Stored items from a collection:
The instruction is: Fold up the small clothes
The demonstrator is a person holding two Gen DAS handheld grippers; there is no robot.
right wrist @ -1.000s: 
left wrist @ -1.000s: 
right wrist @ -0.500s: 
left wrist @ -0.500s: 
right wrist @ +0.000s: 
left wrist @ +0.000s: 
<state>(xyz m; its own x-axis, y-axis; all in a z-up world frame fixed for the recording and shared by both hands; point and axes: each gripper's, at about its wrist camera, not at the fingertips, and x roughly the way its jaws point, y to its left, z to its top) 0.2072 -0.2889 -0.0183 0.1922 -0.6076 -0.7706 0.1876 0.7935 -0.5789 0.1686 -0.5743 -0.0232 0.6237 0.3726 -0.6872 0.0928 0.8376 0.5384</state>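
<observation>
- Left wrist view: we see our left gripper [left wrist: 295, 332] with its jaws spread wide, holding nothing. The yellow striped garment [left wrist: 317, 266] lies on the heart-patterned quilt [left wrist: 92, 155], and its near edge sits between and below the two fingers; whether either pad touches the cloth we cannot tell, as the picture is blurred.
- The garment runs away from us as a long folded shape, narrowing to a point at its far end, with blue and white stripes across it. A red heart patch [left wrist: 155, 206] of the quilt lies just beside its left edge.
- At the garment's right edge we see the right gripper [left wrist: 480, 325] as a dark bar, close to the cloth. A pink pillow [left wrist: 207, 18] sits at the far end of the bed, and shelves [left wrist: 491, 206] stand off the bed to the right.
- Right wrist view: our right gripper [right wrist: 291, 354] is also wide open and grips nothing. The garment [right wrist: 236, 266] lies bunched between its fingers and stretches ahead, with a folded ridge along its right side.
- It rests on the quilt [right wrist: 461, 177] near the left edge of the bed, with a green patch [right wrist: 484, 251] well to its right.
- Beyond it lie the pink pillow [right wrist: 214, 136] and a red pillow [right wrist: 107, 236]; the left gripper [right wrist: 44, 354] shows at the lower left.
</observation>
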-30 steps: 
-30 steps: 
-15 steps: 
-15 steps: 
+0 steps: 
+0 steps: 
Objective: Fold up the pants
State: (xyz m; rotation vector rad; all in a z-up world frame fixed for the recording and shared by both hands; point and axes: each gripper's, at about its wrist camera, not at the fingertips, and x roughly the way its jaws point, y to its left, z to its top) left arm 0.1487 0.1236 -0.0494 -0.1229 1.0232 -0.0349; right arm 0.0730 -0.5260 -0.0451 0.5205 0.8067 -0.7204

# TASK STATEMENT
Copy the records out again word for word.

# WRITTEN ANSWER
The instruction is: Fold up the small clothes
The demonstrator is a person holding two Gen DAS handheld grippers; there is no robot.
right wrist @ -1.000s: 
left wrist @ -1.000s: 
right wrist @ -0.500s: 
left wrist @ -0.500s: 
right wrist @ +0.000s: 
left wrist @ +0.000s: 
<state>(xyz m; its own x-axis, y-axis; all in a z-up world frame fixed for the recording and shared by both hands; point and axes: each gripper's, at about its wrist camera, not at the fingertips, and x roughly the way its jaws point, y to its left, z to its top) 0.2072 -0.2889 -0.0183 0.1922 -0.6076 -0.7706 0.1876 0.7935 -0.5789 0.1686 -0.5743 -0.0232 0.6237 0.3726 -0.6872 0.0928 0.8376 0.5384</state>
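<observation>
- Left wrist view: we see our left gripper [left wrist: 295, 332] with its jaws spread wide, holding nothing. The yellow striped garment [left wrist: 317, 266] lies on the heart-patterned quilt [left wrist: 92, 155], and its near edge sits between and below the two fingers; whether either pad touches the cloth we cannot tell, as the picture is blurred.
- The garment runs away from us as a long folded shape, narrowing to a point at its far end, with blue and white stripes across it. A red heart patch [left wrist: 155, 206] of the quilt lies just beside its left edge.
- At the garment's right edge we see the right gripper [left wrist: 480, 325] as a dark bar, close to the cloth. A pink pillow [left wrist: 207, 18] sits at the far end of the bed, and shelves [left wrist: 491, 206] stand off the bed to the right.
- Right wrist view: our right gripper [right wrist: 291, 354] is also wide open and grips nothing. The garment [right wrist: 236, 266] lies bunched between its fingers and stretches ahead, with a folded ridge along its right side.
- It rests on the quilt [right wrist: 461, 177] near the left edge of the bed, with a green patch [right wrist: 484, 251] well to its right.
- Beyond it lie the pink pillow [right wrist: 214, 136] and a red pillow [right wrist: 107, 236]; the left gripper [right wrist: 44, 354] shows at the lower left.
</observation>
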-30 steps: 
-30 steps: 
-15 steps: 
-15 steps: 
+0 steps: 
+0 steps: 
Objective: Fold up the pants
State: (xyz m; rotation vector rad; all in a z-up world frame fixed for the recording and shared by both hands; point and axes: each gripper's, at about its wrist camera, not at the fingertips, and x roughly the way its jaws point, y to its left, z to its top) left arm 0.1487 0.1236 -0.0494 -0.1229 1.0232 -0.0349; right arm 0.0730 -0.5260 -0.0451 0.5205 0.8067 -0.7204

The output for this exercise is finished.